When you return the data, keep each character exactly as it appears.

● ● ● ● ● ● ●

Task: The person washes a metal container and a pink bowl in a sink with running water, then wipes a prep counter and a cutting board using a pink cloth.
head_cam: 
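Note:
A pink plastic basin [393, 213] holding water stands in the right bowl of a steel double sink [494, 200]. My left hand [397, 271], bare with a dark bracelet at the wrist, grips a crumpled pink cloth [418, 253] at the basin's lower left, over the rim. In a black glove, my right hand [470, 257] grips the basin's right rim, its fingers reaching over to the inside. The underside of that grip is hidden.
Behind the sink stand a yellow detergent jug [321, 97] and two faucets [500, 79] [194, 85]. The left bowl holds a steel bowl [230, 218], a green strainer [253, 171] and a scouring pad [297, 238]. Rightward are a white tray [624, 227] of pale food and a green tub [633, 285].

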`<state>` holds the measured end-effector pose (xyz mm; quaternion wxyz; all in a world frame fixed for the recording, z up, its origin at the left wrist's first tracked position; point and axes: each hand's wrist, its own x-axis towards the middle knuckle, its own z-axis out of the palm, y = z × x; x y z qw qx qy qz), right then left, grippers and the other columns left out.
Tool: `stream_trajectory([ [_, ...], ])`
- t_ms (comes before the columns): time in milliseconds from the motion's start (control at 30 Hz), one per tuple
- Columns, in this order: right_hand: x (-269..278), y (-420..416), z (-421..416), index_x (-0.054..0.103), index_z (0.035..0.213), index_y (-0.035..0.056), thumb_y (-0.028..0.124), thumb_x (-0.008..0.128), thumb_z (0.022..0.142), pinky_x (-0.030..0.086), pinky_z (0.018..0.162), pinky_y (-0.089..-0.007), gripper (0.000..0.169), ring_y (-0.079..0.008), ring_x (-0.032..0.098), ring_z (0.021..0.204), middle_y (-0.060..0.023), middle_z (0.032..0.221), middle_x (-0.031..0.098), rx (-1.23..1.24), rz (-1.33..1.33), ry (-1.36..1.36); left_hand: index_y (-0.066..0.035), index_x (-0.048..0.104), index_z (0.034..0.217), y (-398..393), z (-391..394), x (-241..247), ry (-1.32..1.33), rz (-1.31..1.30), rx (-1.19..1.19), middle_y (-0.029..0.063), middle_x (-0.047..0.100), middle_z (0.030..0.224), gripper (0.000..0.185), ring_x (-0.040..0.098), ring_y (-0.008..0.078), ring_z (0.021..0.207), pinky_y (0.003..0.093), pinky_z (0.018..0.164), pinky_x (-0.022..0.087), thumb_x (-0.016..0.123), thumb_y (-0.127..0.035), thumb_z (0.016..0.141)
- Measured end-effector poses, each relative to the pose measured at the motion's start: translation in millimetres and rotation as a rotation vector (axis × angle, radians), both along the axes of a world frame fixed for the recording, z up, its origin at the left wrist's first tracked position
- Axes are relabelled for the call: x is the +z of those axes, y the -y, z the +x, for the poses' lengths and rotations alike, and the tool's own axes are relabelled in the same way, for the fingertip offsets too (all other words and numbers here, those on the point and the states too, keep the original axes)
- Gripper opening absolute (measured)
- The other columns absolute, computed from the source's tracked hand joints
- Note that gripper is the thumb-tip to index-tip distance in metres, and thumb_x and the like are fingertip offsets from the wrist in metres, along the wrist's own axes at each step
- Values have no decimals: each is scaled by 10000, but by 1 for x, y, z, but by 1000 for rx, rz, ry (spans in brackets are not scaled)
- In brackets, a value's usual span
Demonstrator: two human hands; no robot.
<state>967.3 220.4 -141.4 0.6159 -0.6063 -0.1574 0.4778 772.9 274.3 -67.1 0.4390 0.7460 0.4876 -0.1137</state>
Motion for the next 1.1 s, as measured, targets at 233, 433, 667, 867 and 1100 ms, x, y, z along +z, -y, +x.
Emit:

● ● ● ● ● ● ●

**Written reply:**
Task: The person washes a metal container and a pink bowl in a sink with running water, then wipes a prep counter and a cutting board using a pink cloth.
head_cam: 
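Note:
A pink plastic basin [393, 213] holding water stands in the right bowl of a steel double sink [494, 200]. My left hand [397, 271], bare with a dark bracelet at the wrist, grips a crumpled pink cloth [418, 253] at the basin's lower left, over the rim. In a black glove, my right hand [470, 257] grips the basin's right rim, its fingers reaching over to the inside. The underside of that grip is hidden.
Behind the sink stand a yellow detergent jug [321, 97] and two faucets [500, 79] [194, 85]. The left bowl holds a steel bowl [230, 218], a green strainer [253, 171] and a scouring pad [297, 238]. Rightward are a white tray [624, 227] of pale food and a green tub [633, 285].
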
`<state>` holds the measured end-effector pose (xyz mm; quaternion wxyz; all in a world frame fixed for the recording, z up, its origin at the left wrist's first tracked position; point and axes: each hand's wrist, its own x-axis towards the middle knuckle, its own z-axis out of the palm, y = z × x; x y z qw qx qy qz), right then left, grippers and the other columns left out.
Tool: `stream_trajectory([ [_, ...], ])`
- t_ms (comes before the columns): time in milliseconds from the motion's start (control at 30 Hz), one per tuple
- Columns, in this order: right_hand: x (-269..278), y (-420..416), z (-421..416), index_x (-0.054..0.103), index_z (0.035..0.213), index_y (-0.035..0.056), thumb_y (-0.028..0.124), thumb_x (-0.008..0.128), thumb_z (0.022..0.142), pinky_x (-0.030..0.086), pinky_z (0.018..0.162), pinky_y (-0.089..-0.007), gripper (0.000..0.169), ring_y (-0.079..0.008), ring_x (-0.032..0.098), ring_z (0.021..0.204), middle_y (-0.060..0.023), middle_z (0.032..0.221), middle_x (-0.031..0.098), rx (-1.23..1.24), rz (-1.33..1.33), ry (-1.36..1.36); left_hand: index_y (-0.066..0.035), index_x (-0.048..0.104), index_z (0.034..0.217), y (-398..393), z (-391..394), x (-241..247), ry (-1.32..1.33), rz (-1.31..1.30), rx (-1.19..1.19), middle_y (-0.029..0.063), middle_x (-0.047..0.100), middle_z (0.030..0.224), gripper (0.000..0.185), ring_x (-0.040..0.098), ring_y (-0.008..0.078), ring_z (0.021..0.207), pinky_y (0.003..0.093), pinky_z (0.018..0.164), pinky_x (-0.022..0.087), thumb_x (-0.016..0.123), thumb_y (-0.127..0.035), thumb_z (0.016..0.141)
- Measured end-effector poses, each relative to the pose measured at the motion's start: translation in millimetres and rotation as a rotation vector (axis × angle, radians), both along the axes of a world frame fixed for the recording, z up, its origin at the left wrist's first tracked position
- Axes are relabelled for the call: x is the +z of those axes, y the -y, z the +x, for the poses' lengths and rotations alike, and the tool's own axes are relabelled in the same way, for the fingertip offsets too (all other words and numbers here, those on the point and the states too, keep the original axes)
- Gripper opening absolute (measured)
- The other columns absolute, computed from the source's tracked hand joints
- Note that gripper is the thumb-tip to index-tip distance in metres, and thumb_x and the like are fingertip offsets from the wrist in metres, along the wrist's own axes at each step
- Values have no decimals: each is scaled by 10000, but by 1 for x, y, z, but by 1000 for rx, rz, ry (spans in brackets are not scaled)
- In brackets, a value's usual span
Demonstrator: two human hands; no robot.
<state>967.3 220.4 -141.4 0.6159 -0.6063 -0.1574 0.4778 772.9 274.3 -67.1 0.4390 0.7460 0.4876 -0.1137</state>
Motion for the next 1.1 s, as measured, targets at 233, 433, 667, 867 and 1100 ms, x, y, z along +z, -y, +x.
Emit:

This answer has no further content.